Difficile de trouver sa place, de supporter la pression exercée par un environnement ou chacun tend vers l’excellence. Philibert se rend compte qu’il est différent. Sa quête de don à tout prix le perturbe fortement. Il se cherche, chacun souhaite lui venir en aide mais au final c’est pire que mieux. Et si, tout simplement, on lui fichait la paix à Philibert ? Et s’il n’était qu’un petit garçon pas forcément doué mais pas mal dans sa peau pour autant ?

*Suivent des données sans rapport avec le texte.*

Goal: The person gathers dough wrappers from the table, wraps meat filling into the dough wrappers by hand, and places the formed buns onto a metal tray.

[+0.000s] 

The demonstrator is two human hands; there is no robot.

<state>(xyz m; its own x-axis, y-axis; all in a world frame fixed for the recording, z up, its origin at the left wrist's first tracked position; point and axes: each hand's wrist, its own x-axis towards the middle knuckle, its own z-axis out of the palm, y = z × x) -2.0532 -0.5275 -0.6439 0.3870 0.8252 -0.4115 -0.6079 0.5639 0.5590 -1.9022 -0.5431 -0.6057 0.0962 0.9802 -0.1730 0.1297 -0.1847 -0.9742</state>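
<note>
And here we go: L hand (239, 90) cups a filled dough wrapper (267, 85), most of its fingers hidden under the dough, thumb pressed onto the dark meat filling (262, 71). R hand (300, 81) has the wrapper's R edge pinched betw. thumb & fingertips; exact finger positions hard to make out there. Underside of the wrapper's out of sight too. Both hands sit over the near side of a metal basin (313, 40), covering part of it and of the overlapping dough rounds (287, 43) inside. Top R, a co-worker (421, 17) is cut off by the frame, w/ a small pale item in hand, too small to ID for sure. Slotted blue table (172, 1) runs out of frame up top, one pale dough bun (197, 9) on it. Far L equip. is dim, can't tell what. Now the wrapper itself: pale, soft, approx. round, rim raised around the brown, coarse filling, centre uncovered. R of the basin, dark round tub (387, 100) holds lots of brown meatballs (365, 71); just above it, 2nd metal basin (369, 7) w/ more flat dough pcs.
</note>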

J’aime l’écriture de Gwladys Constant découverte avec  « La révolte des personnages ». Elle parsème d’humour et de légèreté un sujet sensible et pousse à la réflexion sans avoir l’air d’y toucher. La grande question de l’orientation perturbe bien des familles, même les plus illustres. Plutôt que de pousser nos enfants trop vite dans une hypothétique vocation, n’est-il pas préférable de leur laisser le temps de trouver leur voie par eux-mêmes sans chercher à forcer les choses ? La réponse semble évidente mais Philibert et les siens vont mettre du temps à la trouver. Et comme (presque) toujours, le hasard est un allié de choix pour faire basculer un destin...

Philibert Merlin apprenti enchanteur de Gwladys Constant. Le Rouergue, 2018. 110 pages. 9,50 euros. A partir de 9 ans.


Une jolie pépite jeunesse partagée une fois encore avec Noukette.













lundi 19 février 2018

Il n’en revint que trois - Gudbergur Bergsson

C’est l’histoire d’une ferme isolée dans un coin paumé d’Islande, à deux pas d’un champ de lave et de l’océan. Une ferme où vivent un vieux couple, leur fils, leurs deux petites filles et un gamin dont la mère malade ne peut s’occuper. C’est l’histoire de cette ferme avant, pendant et après la seconde guerre mondiale. L’histoire de cette ferme à l’aune de l’évolution d’un pays foncièrement rural que le conflit va amener sur le chemin de la modernité.
D’abord grâce à l’occupation anglaise, ensuite et surtout grâce à l’arrivée des américains et de l’installation de leurs bases militaires un peu partout sur l’île.

Le roman raconte donc les décennies du 20ème siècle qui ont transformé la société islandaise à travers une galerie de personnages avec lesquels on partage quelques années. Et c’est tout le problème selon moi. On navigue de l’un à l’autre, on commence à s’attacher à certains qui disparaissent soudainement et dont on n’entend plus jamais parler. L’ensemble manque de liant, d’épaisseur, tout va trop vite et les différents événements sonnent comme des anecdotes, rien de plus. En gros je me suis ennuyé. Et pas qu'un peu. Quand je mets plus de quinze jours à lire 200 pages ce n’est pas bon signe. Du tout.

J’ai bien compris la volonté de l’auteur de montrer la difficulté pour un pays enfermé dans ses traditions ancestrales de se confronter de façon brutale à la modernité, j’ai bien compris que le personnage central de son texte est la ferme isolée et non ceux qui gravitent autour d’elle mais il m’a manqué beaucoup trop de choses pour que ce roman passionne. Dommage parce qu’une fois encore la traduction d’Eric Boury est impeccable.

Il n’en revint que trois de Gudbergur Bergsson (traduit de l'islandais par Eric Boury). Métailié, 2018. 210 pages. 18,00 euros.